» **PROBLEM DESCRIPTION**
Would you return, word for word, the lines of the data below from the line with "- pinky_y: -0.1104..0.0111" through the line with "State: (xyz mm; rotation", and no others?
◇ ◇ ◇ ◇
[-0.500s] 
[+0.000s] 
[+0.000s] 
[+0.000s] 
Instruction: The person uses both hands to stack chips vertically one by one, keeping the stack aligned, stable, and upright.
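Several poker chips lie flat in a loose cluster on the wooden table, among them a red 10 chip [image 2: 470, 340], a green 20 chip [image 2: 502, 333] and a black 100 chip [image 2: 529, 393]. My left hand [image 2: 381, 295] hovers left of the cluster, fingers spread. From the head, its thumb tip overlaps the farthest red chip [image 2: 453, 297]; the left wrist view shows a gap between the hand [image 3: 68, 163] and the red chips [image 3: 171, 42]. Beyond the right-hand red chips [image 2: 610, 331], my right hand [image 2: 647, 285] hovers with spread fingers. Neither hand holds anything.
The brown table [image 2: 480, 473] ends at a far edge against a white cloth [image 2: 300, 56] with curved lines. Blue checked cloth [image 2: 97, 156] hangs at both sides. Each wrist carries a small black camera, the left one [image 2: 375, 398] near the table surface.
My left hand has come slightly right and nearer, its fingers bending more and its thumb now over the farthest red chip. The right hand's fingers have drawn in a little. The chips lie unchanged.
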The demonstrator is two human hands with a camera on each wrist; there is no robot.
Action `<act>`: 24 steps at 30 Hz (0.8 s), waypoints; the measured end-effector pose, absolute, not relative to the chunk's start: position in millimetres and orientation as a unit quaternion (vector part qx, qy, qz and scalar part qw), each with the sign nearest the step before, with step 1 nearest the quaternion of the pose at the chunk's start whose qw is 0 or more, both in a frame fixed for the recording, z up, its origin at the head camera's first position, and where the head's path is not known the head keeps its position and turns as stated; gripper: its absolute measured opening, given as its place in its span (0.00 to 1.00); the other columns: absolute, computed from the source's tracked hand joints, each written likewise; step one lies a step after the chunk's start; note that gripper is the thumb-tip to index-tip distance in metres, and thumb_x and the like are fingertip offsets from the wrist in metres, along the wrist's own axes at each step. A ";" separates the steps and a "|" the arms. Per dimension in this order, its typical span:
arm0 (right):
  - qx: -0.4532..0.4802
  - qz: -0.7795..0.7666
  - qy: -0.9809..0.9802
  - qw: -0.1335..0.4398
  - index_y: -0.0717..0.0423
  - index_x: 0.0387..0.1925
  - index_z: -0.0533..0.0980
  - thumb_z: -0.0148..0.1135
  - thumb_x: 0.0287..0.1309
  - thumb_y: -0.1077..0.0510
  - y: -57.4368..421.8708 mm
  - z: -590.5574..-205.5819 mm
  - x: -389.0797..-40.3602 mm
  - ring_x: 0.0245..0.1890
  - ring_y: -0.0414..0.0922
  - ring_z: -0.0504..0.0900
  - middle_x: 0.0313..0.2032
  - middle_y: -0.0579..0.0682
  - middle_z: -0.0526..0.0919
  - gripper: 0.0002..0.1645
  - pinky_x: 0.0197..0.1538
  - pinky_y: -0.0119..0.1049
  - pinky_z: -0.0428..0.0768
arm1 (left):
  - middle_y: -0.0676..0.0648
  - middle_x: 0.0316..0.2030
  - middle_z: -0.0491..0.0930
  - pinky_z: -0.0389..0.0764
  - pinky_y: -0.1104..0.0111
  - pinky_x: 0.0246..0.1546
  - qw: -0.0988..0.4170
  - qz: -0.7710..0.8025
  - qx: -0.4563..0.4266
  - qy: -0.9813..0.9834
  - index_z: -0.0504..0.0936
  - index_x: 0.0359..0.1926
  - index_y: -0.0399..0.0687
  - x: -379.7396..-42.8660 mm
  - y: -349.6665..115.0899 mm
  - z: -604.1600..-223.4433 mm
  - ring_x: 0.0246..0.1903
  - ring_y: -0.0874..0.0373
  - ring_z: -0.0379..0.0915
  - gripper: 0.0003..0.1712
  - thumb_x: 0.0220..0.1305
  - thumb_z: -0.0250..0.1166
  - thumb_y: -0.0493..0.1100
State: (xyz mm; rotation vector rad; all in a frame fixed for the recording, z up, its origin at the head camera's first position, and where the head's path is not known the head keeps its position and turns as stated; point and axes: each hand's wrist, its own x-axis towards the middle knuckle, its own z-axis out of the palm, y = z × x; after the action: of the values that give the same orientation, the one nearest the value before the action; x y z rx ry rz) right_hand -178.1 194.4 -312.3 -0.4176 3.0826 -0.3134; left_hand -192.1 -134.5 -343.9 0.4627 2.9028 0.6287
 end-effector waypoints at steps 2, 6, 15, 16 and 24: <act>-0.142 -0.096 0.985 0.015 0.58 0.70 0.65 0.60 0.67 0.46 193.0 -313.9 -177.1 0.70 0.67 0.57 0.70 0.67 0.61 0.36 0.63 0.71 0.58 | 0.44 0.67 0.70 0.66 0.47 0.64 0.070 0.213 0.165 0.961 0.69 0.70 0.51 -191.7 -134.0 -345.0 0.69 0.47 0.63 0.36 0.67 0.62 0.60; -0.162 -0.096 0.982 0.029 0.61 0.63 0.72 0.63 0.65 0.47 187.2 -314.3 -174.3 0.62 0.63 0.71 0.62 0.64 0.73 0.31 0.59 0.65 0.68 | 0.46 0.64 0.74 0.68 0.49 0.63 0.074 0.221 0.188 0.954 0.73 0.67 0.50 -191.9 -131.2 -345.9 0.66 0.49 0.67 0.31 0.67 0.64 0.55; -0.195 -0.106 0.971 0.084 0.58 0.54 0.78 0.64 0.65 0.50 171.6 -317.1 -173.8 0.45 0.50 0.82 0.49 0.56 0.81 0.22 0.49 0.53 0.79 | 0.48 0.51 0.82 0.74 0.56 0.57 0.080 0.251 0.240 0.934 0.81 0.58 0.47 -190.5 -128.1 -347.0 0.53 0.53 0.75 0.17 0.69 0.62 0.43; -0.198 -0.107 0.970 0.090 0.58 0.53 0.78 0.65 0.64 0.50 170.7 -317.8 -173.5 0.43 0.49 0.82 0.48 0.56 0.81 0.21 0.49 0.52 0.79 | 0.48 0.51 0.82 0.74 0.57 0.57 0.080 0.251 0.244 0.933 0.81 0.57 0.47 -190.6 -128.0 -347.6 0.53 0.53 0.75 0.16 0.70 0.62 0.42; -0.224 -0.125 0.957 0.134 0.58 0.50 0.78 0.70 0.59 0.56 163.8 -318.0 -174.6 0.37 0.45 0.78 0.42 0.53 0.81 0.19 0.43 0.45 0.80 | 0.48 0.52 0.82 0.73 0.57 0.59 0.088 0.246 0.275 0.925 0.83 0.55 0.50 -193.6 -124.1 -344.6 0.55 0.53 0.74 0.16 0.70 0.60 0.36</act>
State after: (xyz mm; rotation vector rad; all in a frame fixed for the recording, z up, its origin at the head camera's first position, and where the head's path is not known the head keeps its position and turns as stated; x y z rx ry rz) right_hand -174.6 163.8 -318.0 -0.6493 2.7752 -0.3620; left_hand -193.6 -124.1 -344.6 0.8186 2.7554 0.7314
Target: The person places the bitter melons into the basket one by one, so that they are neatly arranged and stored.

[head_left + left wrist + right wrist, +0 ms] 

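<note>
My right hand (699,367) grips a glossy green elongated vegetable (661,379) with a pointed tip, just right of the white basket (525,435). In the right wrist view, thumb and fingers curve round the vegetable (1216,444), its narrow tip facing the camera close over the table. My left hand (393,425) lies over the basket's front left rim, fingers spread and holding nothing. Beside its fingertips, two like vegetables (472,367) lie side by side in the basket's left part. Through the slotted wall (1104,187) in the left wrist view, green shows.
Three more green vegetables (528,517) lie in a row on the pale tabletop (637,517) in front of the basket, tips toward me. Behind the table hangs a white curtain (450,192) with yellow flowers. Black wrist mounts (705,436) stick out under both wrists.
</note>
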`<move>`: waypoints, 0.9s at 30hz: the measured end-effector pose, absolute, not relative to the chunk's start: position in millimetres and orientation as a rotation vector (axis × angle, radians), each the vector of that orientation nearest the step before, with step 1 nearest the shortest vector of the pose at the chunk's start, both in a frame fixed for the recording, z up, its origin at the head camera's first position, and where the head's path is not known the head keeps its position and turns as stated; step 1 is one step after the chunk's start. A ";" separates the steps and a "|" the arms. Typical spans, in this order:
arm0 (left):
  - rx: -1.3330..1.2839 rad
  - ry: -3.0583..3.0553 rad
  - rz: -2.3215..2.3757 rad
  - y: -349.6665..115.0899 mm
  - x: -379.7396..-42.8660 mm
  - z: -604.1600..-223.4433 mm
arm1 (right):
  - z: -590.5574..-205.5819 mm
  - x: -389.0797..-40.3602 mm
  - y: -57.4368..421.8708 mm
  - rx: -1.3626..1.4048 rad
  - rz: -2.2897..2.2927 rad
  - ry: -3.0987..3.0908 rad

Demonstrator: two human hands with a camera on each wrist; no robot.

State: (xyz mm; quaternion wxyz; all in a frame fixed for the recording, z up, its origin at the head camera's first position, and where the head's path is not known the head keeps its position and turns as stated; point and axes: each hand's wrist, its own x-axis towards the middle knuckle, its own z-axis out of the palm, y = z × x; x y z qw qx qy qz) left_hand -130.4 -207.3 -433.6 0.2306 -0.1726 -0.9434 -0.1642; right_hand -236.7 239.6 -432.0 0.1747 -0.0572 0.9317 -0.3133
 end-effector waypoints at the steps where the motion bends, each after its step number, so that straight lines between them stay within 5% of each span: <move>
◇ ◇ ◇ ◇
» **TASK RESULT**
  - pinky_y: -0.1104..0.0111
  - pinky_x: 0.0246..0.1546
  - qw: -0.0988..0.4170
  - qz: -0.7710..0.8025
  - qx: -0.4563..0.4266
  - qy: -0.9813..0.9834
  - index_z: -0.0504..0.0936
  - index_x: 0.0359..0.1926
  - index_y: -0.0399..0.0687
  - x: -379.7396..-42.8660 mm
  - y: -349.6665..115.0899 mm
  - z: -604.1600..-223.4433 mm
  - ring_x: 0.0246..0.1903
  - ring_y: -0.0874..0.0373
  - ring_z: -0.0379..0.0915
  - gripper: 0.0003..0.1712
  - thumb_x: 0.0220..0.1305
  - thumb_z: -0.0250..0.1166
  - thumb_y: -0.0493..0.1100
State: (xyz mm; rotation vector rad; all in a frame fixed for the recording, z up, its origin at the head camera's first position, and where the head's path is not known the head keeps its position and turns as stated; point and axes: each hand's wrist, its own x-axis towards the middle knuckle, its own z-axis out of the palm, y = z × x; after the action: of the values that give the same orientation, the one nearest the value before the action; x y z rx ry rz) right_hand -178.1 194.4 -312.3 -0.4176 3.0826 -0.3134; left_hand -192.1 -134.5 -343.9 0.4627 2.9028 0.6287

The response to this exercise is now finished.